Dr. Sunil Deepak: Antes, os leprosários continham orfanatos em seu interior, porque era importante separar as crianças de seus pais doentes de Hanseníase, e coloca-las num local mais seguro para evitar o risco do contágio. Há mais de 30 anos, esse tipo de estratégia foi abandonada, porque existem medicamentos graças aos quais muitos se curam em poucos dias, e portanto, não é mais necessário separar as crianças de seus pais. Em relação ao problema da prevenção, ficou provado que a vacina BCG, contra a tuberculose, oferece uma certa imunidade às crianças contra a lepra. É atualmente a única medida sanitária disponível para a prevenção, nas crianças. Todavia, é preciso pensar também em tantos outros aspectos que lesam as condições de saúde das crianças, como a alimentação, a higiene, a educação. Muitas perdem o direito de ir à escola, quando se descobre que têm lepra. É preciso portanto que os professores sensibilizem os alunos e seus pais.

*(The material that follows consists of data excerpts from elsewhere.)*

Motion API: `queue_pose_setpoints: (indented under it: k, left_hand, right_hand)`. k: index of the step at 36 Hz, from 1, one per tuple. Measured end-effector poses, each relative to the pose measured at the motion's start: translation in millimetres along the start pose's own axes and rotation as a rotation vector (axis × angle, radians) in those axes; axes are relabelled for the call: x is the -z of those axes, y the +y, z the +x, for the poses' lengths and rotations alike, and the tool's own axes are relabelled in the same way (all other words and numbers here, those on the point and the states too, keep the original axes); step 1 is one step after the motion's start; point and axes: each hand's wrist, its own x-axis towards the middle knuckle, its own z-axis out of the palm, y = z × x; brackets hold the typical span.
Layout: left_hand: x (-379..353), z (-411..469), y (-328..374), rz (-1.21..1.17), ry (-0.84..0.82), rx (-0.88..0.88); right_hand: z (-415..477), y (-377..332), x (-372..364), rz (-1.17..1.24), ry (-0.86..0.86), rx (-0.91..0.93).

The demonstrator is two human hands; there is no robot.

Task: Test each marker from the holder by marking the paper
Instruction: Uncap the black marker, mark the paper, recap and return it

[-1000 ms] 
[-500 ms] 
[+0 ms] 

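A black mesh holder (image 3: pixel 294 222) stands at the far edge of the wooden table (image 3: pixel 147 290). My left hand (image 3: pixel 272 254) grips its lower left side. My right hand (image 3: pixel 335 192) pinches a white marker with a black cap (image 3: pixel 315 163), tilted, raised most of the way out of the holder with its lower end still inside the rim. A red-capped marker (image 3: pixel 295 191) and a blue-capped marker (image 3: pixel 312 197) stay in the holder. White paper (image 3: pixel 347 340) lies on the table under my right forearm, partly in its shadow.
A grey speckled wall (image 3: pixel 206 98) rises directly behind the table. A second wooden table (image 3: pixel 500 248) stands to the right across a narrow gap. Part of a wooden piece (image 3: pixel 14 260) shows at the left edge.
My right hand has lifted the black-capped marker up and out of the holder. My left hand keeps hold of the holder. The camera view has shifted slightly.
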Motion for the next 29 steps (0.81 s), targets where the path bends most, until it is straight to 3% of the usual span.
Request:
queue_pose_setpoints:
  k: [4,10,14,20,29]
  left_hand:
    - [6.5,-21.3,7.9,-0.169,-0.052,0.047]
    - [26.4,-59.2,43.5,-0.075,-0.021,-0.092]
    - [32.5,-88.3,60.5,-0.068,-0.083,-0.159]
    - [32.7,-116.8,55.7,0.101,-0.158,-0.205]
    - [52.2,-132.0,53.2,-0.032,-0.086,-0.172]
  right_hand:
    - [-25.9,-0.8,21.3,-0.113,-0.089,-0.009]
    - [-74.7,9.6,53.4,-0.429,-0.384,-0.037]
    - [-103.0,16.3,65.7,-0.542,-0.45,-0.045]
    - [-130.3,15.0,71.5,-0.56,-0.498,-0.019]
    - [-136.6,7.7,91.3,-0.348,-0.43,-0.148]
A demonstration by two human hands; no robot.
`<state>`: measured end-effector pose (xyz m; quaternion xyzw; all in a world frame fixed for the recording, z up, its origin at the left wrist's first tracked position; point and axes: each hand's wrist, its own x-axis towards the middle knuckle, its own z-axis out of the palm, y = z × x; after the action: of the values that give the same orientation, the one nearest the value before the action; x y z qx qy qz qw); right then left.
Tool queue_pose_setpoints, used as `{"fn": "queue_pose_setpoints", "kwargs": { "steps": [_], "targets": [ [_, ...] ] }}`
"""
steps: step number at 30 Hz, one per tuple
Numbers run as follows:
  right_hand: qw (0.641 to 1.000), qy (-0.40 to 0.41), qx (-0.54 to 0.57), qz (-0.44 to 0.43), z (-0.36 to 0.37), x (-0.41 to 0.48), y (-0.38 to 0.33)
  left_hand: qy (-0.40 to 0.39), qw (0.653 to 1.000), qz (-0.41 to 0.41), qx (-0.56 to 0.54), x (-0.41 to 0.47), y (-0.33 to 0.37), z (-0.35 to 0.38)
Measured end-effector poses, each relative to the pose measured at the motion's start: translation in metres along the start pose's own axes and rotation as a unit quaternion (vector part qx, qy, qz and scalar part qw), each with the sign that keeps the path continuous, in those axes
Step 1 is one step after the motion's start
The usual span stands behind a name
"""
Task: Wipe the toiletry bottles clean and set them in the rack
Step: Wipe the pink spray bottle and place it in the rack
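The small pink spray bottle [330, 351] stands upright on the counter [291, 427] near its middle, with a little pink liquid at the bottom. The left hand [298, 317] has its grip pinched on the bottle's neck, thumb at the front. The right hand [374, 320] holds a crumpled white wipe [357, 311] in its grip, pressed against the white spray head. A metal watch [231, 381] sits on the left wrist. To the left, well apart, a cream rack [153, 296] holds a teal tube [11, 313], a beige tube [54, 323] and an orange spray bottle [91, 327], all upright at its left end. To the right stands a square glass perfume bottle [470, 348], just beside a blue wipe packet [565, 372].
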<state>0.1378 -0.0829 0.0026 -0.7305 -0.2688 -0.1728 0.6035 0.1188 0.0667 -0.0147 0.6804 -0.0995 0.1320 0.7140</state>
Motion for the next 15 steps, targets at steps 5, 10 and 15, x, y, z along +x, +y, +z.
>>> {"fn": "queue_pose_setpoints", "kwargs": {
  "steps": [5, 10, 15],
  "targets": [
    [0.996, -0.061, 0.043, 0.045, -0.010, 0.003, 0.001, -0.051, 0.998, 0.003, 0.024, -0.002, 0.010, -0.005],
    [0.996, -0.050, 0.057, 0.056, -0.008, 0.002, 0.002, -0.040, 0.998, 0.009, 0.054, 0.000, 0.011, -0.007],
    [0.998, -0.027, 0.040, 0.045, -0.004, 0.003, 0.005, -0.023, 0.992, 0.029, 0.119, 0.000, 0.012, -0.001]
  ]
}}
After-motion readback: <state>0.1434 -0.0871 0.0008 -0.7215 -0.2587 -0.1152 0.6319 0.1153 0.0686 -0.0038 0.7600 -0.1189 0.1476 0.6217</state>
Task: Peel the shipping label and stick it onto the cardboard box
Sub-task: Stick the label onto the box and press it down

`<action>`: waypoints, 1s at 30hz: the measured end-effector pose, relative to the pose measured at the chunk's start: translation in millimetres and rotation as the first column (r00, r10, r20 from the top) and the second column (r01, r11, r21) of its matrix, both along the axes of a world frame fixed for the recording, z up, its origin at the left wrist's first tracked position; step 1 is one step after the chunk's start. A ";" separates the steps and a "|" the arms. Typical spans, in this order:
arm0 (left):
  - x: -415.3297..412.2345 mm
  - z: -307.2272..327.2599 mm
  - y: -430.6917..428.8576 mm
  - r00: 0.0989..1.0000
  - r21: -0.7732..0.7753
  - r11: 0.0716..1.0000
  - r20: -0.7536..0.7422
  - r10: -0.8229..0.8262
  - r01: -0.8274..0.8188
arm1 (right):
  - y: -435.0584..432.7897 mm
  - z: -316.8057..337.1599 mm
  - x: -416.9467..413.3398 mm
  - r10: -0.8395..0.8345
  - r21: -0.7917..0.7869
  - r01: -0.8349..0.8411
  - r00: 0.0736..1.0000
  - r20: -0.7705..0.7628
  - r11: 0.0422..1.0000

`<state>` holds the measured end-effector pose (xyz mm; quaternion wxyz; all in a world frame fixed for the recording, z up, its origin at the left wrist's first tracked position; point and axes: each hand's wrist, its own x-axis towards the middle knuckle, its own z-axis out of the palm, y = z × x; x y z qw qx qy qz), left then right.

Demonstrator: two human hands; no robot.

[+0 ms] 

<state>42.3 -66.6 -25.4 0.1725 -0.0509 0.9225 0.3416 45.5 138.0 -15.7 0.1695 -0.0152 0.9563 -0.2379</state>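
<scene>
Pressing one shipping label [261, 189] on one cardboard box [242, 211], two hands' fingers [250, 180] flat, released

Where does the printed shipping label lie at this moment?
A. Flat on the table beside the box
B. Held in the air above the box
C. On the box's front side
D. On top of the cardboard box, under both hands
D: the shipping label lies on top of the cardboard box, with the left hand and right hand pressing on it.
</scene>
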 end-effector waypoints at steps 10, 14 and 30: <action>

Agência Fides: O Sr. está satisfeito com os resultados alcançados domingo?
Dr. Sunil Deepak: Estou satisfeito, embora reconheça que a Hanseníase não é a única doença importante no mundo, e existem tantas outras que continuam a existir, não obstante tenhamos todos os meios para debela-las. Imaginemos somente os dez milhões de crianças que morrem a cada ano, o índice de mortalidade infantil em Serra Leoa, aonde as crianças com menos de cinco anos que morrem são 327 em cada 1000. Ou seja, 32% das crianças morre antes de completar cinco anos de idade.
Estes são dados terríveis, e é impossível também não pensar em tudo o que circunda a Hanseníase. Penso que a Hanseníase seja um símbolo para toda essa situação de injustiças, guerras, pobreza e a nossa intenção é promover uma intervenção adequada.
Agência Fides: O que o Sr. acredita que se deva fazer para manter a atenção sobre essa doença sempre, e não somente um dia por ano?
Dr. Sunil Deepak: A AIFO é beneficiada, porque não está presente só em Bolonha. Temos mais de 60 grupos espalhados em todo o território nacional, que promovem outras iniciativas, como por exemplo, a realizada nos últimos anos, a Carta dos povos sobre a saúde. São ativistas, associações, pessoas engajadas provenientes de mais de cem países do mundo, que trabalham para promover estratégias diferentes, que não se limitem exclusivamente à distribuição de medicamentos, mas se concentrem em verdadeiras estratégias alternativas de desenvolvimento. No caso dos 10 milhões de crianças que morrem de fome a cada ano, 23% delas morre por diarréia, que não é provocada pela falta de remédios, mas sim pela falta de água potável!
Agência Fides: De Hanseníase não se morre...
Dr. Sunil Deepak: Felizmente não. O problema que persiste é a marginalização dos identificados como enfermos de lepra. Muitas vezes, são os próprios doentes a deixar suas famílias para evitar que os filhos não encontrem emprego, vítimas de preconceito. O objetivo principal, nesse sentido, permanece o de mudar a mentalidade.